A irrelevância pode se situar especificamente na aplicação do sermão. O sermão naturalmente agrega uma série de informações. É da sua natureza. Mas ele precisa ir além; precisa deixar claro que “esta é a Palavra de Deus e é isto que ele espera de você, quer que você faça”.
Uma queixa constante de ouvintes está exatamente neste ponto. Estas são algumas afirmações de uma pesquisa que fiz:
– Eu sei o que Deus espera de mim. O que preciso é que o pastor me diga como viver a vontade de Deus em meu dia-a-dia.
– Parece que o pastor se esquece que eu preciso que a Palavra de Deus é dita para mim. Ele fala em termos genéricos e não a conecta comigo.
– Eu sinto falta de sermões mais “práticos”.
– É comum pastores fazerem sermões maravilhosos, que me levam até o céu.
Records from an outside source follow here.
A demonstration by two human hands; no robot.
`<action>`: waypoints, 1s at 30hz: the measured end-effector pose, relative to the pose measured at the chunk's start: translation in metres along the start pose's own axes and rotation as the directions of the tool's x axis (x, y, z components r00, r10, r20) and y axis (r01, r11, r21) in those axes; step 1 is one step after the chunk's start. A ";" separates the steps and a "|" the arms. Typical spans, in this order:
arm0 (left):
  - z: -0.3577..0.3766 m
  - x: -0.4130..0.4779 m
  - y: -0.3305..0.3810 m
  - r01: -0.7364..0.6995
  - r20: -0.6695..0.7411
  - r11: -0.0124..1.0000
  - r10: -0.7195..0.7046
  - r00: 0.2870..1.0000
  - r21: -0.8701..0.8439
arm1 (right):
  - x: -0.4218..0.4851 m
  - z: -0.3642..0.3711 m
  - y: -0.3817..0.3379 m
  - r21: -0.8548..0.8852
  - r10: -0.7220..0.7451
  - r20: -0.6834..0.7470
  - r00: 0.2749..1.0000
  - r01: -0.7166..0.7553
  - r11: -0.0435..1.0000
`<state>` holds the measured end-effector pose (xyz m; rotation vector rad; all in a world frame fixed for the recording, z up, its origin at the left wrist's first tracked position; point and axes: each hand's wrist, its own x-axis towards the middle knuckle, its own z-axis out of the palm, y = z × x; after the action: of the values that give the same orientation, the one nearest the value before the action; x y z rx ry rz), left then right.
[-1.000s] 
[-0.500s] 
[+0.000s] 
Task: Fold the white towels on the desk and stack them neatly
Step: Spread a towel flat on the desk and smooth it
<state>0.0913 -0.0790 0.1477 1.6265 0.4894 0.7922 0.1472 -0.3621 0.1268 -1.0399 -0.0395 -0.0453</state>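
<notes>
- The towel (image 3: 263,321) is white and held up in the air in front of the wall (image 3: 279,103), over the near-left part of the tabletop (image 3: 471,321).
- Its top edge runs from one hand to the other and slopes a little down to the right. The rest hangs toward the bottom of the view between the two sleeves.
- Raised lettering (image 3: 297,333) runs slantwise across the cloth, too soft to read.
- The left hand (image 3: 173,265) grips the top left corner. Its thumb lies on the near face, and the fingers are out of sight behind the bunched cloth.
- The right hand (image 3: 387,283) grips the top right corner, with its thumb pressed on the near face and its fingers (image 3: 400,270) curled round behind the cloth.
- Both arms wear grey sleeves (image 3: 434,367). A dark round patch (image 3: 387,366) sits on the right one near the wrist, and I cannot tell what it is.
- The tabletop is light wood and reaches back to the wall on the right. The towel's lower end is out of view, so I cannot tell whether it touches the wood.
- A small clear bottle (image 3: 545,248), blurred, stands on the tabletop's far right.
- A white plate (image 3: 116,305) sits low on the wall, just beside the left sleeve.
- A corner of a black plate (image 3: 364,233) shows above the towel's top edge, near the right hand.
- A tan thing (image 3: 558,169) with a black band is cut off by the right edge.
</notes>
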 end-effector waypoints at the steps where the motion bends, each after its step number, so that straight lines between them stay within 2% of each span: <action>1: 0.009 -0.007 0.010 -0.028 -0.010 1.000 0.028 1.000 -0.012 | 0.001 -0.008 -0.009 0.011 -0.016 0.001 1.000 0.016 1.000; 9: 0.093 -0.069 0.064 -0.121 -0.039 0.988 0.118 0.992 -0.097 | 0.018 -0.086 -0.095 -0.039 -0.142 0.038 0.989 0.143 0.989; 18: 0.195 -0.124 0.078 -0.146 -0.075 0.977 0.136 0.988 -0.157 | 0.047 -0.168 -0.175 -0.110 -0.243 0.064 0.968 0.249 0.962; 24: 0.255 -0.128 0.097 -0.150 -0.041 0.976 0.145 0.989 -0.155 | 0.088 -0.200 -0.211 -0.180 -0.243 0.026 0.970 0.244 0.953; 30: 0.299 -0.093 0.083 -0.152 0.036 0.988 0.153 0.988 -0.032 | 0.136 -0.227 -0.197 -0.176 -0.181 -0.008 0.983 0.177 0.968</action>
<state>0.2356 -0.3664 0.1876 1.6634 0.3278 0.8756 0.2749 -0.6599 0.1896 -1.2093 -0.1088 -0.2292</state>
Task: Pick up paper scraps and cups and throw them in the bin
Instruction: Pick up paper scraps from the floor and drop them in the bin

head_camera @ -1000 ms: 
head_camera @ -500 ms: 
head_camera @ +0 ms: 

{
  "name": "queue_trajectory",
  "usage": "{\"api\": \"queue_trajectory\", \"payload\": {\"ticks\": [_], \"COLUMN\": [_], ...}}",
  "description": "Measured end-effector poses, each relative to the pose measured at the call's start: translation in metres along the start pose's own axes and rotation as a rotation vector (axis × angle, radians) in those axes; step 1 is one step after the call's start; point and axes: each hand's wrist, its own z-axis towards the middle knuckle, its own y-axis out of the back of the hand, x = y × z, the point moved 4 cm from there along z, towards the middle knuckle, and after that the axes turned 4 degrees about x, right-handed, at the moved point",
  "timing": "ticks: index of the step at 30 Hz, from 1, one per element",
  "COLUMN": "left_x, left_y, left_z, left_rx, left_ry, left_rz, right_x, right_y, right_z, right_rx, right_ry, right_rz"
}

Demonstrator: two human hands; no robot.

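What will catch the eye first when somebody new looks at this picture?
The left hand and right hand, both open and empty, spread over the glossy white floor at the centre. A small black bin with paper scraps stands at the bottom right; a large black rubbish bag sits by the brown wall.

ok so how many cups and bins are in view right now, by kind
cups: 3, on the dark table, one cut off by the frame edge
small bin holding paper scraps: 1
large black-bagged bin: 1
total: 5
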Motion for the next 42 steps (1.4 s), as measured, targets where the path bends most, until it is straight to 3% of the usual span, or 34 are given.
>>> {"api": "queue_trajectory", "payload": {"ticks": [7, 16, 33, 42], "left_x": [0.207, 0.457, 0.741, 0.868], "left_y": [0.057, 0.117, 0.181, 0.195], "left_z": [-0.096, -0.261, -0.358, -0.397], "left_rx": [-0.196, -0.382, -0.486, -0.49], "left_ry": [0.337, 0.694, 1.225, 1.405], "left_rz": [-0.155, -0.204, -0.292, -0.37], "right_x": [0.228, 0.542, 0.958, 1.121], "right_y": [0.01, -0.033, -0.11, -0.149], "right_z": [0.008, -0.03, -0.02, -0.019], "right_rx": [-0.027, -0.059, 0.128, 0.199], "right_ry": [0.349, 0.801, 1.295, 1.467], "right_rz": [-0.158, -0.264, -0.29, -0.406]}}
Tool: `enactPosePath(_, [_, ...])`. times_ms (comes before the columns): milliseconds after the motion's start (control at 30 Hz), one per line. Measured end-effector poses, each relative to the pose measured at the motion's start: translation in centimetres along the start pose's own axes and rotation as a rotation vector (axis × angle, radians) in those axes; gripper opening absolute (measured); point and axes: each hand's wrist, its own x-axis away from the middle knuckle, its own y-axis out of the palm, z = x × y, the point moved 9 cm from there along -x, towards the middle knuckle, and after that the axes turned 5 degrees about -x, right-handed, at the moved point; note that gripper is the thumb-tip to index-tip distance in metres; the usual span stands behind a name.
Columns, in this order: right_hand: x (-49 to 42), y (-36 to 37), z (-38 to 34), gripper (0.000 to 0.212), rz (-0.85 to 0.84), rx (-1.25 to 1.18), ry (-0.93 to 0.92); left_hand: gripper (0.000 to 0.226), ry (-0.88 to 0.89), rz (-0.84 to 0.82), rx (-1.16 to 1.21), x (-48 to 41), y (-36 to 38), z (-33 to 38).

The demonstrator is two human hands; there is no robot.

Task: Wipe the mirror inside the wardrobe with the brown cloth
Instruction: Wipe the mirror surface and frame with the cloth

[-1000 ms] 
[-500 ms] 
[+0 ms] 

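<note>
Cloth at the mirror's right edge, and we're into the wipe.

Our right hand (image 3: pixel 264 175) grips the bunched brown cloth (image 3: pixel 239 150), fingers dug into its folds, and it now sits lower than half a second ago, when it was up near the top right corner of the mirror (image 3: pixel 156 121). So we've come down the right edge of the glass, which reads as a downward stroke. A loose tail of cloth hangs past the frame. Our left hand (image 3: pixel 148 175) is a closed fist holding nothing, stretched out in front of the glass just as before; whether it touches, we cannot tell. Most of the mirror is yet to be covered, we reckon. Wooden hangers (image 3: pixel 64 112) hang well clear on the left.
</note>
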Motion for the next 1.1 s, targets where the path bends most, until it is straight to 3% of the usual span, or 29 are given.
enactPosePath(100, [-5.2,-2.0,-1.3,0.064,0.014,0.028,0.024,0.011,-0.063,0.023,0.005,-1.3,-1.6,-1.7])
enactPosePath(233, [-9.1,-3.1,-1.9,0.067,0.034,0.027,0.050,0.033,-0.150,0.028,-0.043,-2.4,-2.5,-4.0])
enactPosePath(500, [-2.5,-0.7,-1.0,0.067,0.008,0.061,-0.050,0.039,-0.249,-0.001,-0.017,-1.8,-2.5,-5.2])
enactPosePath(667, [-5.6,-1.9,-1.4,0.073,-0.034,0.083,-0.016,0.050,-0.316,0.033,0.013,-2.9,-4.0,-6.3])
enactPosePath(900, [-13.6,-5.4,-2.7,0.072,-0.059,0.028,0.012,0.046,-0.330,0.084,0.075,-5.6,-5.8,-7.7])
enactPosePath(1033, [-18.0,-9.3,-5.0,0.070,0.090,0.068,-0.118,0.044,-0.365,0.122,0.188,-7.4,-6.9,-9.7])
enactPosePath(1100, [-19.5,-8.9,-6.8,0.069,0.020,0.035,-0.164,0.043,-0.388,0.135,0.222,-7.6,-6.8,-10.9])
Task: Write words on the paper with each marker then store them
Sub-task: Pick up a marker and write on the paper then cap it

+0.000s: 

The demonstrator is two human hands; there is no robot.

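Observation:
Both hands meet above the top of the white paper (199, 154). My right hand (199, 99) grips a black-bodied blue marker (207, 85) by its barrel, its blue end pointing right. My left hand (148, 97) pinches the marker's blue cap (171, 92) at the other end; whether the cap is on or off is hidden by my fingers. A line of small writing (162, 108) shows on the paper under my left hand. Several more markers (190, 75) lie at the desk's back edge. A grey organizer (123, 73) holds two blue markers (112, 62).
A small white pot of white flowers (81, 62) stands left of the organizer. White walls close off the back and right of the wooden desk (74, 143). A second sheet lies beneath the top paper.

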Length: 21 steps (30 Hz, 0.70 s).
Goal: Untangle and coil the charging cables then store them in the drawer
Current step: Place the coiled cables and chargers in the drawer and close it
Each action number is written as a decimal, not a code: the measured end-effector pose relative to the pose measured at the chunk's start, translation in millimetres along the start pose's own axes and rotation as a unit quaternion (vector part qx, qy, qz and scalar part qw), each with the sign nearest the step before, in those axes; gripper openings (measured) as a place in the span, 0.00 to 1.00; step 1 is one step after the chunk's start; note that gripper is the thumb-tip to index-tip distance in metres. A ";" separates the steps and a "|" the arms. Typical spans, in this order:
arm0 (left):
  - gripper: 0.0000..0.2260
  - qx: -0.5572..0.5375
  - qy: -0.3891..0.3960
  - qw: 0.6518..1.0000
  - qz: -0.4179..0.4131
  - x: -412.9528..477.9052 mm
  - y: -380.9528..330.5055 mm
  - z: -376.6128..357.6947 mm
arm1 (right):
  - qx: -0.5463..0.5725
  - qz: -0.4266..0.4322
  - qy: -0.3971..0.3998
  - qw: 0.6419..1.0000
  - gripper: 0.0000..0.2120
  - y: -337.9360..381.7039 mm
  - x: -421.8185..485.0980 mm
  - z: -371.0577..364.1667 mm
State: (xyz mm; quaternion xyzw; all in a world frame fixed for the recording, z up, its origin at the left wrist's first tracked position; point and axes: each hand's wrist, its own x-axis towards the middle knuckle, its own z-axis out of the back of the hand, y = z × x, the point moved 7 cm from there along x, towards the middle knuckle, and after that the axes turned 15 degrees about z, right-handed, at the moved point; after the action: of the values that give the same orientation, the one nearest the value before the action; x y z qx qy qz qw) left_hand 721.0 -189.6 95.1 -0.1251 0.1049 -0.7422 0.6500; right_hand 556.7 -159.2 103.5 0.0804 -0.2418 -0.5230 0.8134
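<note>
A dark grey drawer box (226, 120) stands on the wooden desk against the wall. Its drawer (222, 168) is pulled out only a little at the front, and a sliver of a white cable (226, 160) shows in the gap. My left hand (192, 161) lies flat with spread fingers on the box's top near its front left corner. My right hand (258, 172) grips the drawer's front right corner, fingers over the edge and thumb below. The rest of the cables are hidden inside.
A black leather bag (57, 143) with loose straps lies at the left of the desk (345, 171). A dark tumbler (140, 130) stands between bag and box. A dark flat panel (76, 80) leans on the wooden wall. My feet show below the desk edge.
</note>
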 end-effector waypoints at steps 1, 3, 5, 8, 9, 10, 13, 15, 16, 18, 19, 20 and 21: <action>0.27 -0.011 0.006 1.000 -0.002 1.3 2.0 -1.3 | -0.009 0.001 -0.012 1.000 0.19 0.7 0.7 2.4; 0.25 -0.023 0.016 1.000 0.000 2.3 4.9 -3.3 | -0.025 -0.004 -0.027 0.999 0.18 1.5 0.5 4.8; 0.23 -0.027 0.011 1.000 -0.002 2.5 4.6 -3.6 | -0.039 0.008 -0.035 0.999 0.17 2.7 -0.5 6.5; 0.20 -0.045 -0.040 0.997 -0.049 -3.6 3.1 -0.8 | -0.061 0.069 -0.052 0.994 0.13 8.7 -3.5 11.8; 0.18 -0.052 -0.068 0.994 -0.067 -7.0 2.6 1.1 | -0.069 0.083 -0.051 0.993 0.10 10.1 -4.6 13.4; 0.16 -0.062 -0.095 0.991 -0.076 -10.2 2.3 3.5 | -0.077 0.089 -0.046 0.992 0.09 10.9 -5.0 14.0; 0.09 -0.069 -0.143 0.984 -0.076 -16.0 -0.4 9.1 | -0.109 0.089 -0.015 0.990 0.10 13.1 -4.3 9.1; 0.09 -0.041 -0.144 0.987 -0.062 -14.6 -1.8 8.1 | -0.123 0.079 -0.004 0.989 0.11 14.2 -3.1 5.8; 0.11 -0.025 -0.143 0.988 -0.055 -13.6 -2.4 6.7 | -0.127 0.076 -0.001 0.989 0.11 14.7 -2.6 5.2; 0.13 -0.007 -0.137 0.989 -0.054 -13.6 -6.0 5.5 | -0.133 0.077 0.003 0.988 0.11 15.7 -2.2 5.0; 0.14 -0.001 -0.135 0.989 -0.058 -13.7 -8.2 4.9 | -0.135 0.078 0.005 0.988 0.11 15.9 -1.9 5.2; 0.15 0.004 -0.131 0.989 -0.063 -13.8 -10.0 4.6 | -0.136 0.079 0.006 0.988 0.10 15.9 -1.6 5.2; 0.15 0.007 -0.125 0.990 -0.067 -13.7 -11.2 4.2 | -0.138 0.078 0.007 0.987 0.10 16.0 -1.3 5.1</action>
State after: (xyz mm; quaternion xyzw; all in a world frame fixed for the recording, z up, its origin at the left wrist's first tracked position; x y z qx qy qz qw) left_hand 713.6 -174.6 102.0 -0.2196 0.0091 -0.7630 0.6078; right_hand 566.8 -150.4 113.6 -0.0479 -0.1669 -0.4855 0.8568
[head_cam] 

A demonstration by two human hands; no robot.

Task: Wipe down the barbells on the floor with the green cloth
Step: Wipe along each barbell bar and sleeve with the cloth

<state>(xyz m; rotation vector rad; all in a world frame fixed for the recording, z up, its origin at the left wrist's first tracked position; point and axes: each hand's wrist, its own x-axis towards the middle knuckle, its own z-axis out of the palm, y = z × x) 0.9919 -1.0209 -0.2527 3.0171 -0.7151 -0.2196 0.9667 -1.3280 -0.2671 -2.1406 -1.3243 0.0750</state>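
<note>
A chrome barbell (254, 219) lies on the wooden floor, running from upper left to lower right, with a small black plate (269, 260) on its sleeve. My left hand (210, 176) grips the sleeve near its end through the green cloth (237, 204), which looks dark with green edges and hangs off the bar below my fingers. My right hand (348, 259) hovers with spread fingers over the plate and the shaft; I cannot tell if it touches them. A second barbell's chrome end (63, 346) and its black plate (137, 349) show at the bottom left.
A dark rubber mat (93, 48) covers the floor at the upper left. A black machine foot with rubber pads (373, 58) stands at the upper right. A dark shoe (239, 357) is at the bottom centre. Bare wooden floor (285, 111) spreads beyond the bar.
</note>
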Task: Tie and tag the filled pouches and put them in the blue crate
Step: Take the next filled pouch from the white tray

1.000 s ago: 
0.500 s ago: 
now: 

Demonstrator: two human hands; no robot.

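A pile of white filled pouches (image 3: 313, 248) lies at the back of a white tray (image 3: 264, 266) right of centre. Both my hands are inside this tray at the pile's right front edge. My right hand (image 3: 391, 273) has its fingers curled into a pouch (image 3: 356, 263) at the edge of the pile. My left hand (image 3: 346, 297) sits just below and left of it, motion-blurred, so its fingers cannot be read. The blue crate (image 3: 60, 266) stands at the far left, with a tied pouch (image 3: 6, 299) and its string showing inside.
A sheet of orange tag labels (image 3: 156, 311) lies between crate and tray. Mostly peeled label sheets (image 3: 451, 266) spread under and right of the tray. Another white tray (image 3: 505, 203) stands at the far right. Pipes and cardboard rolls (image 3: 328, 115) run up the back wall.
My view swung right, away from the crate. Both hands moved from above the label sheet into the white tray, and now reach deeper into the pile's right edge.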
Mas o problema é que eles não me trazem de volta – e eu vivo aqui!
É na aplicação, de uma forma marcante, que você precisa ser específico. O destino final do texto bíblico deve ser esse.
Uma das formas de se evitar o uso de pregação genérica está no emprego de perguntas indutivas. Através delas, o ouvinte é conduzido a chegar a uma ou mais conclusões através de inferência. Elas começam com um princípio geral e então procura aplicá-la.